Later, it was found that the output was just some irrelevant information, which did not help to analyze the problem, and even interfered with our positioning of the problem.

However, a large number of scan responseTooSlow warnings in the log seem to tell us that a large number of time-consuming scan operations are taking place inside HBase's Server, which may be the culprit of the high CPU load. However, due to the role of various factors, we did not focus on this at that time, because such information, we also frequently come across in the historical period of time.

3. First acquaintance of arthas

Neither monitoring nor logging can make us 100% sure which operations cause the high CPU load.
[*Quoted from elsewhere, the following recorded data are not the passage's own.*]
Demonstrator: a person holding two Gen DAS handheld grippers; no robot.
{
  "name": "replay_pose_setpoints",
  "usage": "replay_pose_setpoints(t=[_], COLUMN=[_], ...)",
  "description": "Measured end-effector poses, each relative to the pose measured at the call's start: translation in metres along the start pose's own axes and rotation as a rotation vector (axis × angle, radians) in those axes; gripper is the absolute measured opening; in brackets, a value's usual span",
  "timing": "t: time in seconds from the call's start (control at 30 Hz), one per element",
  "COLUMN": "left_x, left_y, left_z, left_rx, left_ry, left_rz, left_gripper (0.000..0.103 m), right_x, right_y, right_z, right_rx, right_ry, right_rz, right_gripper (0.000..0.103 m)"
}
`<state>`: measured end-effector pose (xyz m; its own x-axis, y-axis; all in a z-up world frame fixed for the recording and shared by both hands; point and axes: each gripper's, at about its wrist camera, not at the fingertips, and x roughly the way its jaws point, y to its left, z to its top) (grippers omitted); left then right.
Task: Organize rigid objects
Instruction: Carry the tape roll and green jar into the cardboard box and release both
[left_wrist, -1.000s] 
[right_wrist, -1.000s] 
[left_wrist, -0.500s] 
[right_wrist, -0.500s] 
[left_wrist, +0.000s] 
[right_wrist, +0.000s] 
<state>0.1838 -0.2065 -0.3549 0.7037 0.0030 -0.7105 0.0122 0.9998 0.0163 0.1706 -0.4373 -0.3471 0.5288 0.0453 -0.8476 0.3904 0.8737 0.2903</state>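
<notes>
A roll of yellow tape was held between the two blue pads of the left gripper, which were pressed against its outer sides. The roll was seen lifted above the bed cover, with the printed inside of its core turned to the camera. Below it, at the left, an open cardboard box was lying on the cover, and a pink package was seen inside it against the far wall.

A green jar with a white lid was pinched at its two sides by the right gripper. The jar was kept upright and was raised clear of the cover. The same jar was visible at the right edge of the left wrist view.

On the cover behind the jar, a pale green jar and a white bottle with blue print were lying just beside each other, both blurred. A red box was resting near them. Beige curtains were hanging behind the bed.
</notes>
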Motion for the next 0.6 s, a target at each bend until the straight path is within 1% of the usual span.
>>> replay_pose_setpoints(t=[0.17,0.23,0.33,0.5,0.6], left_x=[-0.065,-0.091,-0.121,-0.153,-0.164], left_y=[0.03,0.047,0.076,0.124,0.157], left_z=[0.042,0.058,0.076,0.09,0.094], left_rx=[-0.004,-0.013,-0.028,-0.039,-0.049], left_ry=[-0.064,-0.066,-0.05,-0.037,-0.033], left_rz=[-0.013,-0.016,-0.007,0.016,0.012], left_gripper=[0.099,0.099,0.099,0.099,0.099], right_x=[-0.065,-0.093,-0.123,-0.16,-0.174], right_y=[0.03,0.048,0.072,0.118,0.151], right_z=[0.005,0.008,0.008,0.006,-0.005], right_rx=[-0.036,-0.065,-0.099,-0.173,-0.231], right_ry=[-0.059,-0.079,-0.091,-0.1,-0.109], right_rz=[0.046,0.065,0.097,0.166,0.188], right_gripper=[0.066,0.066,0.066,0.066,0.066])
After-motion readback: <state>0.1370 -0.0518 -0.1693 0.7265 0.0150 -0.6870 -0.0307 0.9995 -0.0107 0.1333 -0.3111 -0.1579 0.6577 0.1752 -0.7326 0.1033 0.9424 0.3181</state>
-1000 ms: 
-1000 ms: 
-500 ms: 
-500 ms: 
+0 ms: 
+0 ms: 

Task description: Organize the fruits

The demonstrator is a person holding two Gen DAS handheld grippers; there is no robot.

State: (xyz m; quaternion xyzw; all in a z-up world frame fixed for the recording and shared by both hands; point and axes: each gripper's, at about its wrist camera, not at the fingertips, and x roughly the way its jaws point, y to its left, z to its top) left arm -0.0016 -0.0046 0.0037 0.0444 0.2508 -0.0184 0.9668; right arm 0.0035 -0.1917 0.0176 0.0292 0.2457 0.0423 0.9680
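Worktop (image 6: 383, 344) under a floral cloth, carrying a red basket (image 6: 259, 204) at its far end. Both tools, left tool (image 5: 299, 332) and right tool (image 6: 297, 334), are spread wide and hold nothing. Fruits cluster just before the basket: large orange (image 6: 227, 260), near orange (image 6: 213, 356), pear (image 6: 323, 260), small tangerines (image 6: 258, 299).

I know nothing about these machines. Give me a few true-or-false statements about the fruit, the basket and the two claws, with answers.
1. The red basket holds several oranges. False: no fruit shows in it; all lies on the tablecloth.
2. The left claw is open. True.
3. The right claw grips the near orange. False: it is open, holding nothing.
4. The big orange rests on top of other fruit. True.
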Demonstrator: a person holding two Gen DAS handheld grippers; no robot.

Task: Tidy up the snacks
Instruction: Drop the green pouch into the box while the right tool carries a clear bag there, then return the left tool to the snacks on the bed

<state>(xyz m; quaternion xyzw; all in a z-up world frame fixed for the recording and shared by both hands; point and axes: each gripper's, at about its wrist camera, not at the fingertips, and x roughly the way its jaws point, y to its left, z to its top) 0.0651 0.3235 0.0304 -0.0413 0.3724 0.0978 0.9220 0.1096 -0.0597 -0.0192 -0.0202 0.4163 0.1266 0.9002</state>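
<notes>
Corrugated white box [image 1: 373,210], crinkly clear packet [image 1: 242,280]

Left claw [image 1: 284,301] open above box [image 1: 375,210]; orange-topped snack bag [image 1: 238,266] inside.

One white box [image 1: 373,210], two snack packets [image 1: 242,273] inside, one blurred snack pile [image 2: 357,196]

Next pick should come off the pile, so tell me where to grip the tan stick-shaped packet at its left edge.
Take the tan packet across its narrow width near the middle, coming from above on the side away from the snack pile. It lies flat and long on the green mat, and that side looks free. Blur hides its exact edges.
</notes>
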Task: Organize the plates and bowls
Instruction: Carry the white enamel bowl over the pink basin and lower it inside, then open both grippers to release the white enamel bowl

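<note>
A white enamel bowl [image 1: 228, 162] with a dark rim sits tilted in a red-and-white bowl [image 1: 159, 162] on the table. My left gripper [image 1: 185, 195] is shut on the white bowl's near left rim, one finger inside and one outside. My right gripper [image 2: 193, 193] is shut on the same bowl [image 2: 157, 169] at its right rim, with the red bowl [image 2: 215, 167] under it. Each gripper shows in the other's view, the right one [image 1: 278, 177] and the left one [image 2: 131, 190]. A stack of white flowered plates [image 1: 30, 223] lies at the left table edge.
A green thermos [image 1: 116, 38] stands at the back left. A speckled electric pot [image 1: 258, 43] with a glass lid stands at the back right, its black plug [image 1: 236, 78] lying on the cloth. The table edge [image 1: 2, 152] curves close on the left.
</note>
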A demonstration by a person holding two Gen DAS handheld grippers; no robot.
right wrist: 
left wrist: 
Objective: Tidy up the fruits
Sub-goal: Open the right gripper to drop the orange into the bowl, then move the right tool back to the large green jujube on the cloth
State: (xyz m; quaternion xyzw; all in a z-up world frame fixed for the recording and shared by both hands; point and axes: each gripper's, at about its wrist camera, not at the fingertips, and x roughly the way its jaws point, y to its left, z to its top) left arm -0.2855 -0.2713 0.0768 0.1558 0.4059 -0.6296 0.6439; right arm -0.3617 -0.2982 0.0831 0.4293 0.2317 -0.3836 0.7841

With the top command, we can only see that the HBase process consumes a lot of CPU, as shown in the following figure.

The command top locates the abnormal HBase process ID is 1214, which is the process of HRegionServer. Enter the serial number 1, enter, and enter the command line interface that monitors the process.

4.3 dashboard

Enter the thread command to view the execution of all threads under the process.

4.5 thread-n 3

Within 5 seconds per unit time, resources occupy the top three threads.

4.7 use async-profiler to generate flame diagrams

The simplest command to generate a flame diagram.

Profiler start

Once in a while, about 30 seconds.

Profiler stop

Entry-level knowledge of flame diagrams:

View the jvm process cpu Fire Map tool.

In the flame diagram, it is clear that the threads with the highest CPU time consumption are those with the longest green box, that is, scan operations.

5. Excessive CPU load caused by scan operation

Through the above process analysis, we can finally determine that the occurrence of scan operations leads to a high CPU load. The API of our query HBase is based on happybase encapsulation.

In fact, regular scan operations can return results normally, and the tables with abnormal queries are not very large, so we rule out the possibility of hot spots. Abstract the query logic of the business side is:

From happybase.connection import Connectionimport timestart = time.time () con = Connection (host='ip', port=9090, timeout=3000) table = con.table ("table_name") try: res = list (filter= "PrefixFilter ('273810955 |')", row_start='\ x0f\ x10roomR\ xca\ xdf\ x96\ xcb\ xe2\ xad7 $\ xad9khE\ x19\ xfd\ xaa\ xa5\ xdd\ xf7\ x85\ X1c\ x81ku ^\ x92k' Limit=3)) except Exception as e: passend = time.time () print 'timeout:% d'% (end-start)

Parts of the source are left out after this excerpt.